● Data shown
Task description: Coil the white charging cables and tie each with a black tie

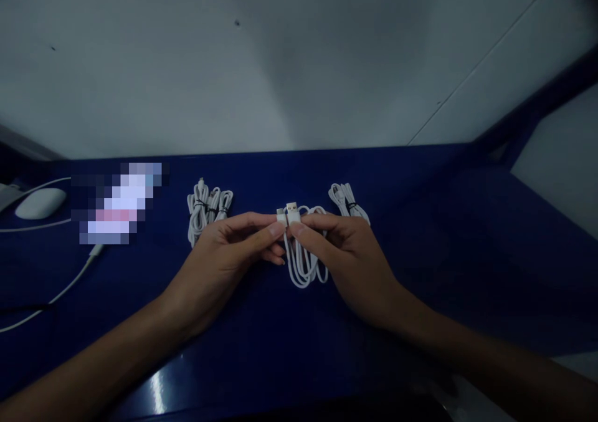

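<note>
Between my two hands is a white USB cable (299, 272), its loops hanging loosely below the fingers. My left hand (233, 247) pinches the smaller plug end between thumb and fingers. The larger USB-A plug (292, 212) sits in the pinch of my right hand (350, 247), right beside the other plug, both metal ends pointing away from me. Behind my left hand lie several coiled white cables (199, 213) with black ties. More coiled white cable (348, 199), tied in black, lies behind my right hand and is partly hidden by it.
The blue table (261, 359) meets a pale wall (187, 67) at the back. At the left a blurred-out phone-like lit screen (121, 204) has a white cord (70, 291) plugged in. A white rounded mouse-like object (40, 203) lies left of it.
</note>
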The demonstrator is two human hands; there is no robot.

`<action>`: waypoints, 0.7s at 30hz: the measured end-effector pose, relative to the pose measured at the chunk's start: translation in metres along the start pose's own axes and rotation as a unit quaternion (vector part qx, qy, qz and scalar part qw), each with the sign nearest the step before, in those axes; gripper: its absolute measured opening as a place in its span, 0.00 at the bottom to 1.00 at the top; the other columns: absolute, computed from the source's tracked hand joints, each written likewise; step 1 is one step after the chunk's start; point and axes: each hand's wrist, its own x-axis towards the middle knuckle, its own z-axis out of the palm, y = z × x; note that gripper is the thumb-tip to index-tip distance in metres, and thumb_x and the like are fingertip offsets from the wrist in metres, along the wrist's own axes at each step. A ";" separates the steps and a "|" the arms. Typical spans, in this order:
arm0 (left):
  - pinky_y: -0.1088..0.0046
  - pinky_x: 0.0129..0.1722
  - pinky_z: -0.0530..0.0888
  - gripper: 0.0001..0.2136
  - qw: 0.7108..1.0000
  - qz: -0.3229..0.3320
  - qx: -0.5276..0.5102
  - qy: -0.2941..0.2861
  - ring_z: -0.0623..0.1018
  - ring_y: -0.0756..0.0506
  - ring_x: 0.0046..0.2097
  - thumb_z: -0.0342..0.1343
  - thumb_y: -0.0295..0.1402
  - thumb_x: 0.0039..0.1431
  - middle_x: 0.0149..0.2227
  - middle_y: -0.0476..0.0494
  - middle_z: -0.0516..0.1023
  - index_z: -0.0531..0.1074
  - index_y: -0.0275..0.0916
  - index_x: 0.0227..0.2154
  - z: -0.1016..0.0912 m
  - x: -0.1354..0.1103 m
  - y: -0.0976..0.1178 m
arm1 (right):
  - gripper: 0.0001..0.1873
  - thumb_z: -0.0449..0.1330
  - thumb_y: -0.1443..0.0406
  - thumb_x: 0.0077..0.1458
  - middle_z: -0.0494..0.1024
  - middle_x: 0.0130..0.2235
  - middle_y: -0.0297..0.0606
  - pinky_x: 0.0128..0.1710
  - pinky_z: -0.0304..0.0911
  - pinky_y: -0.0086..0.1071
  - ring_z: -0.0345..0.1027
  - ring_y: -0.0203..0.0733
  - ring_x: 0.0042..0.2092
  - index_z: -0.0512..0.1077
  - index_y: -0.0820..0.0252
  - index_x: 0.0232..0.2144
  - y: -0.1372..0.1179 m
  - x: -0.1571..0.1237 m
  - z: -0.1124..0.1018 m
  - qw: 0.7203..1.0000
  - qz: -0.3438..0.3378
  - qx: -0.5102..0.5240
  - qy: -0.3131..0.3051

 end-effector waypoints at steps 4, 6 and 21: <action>0.77 0.45 0.81 0.06 1.000 -0.004 0.004 0.001 0.80 0.50 0.40 0.72 0.34 0.69 0.45 0.42 0.87 0.90 0.42 0.45 0.000 0.000 0.000 | 0.19 0.61 0.60 0.77 0.82 0.34 0.34 0.33 0.62 0.33 0.70 0.38 0.35 0.86 0.52 0.34 -0.001 0.000 0.000 1.000 0.001 0.017 -0.009; 0.78 0.44 0.81 0.06 1.000 -0.002 0.001 0.000 0.80 0.50 0.40 0.72 0.34 0.68 0.42 0.43 0.87 0.91 0.42 0.45 0.001 0.000 0.000 | 0.18 0.61 0.61 0.77 0.82 0.34 0.34 0.33 0.62 0.34 0.70 0.38 0.35 0.87 0.51 0.35 -0.002 0.000 0.000 1.000 0.002 0.024 -0.011; 0.79 0.43 0.80 0.06 1.000 -0.009 -0.009 0.008 0.79 0.51 0.38 0.74 0.33 0.66 0.43 0.43 0.87 0.91 0.41 0.45 0.003 -0.002 0.000 | 0.18 0.61 0.61 0.78 0.81 0.33 0.32 0.33 0.62 0.34 0.68 0.36 0.34 0.87 0.50 0.35 0.000 0.001 0.000 0.998 0.000 0.050 -0.022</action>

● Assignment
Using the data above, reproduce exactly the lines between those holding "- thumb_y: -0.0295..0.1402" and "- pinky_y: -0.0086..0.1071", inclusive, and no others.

● Result for this task
  - thumb_y: -0.0295..0.1402
  - thumb_x: 0.0039..0.1431
  - middle_x: 0.0149..0.2227
  - middle_y: -0.0476..0.0494
  - middle_z: -0.0516..0.1023
  - index_z: -0.0531..0.1074
  - index_y: -0.0275..0.0916
  - index_x: 0.0227..0.2154
  - z: -0.1016..0.0912 m
  - x: -0.1354..0.1103 m
  - y: -0.0976..0.1178 m
arm1 (right):
  - gripper: 0.0001..0.1873
  - thumb_z: -0.0449..0.1330
  - thumb_y: -0.1443..0.0406
  - thumb_x: 0.0077..0.1458
  - middle_z: -0.0494..0.1024
  - middle_x: 0.0130..0.2235
  - middle_y: -0.0297..0.0606
  - pinky_x: 0.0128..0.1710
  - pinky_z: -0.0304..0.0911
  - pinky_y: -0.0086..0.1071

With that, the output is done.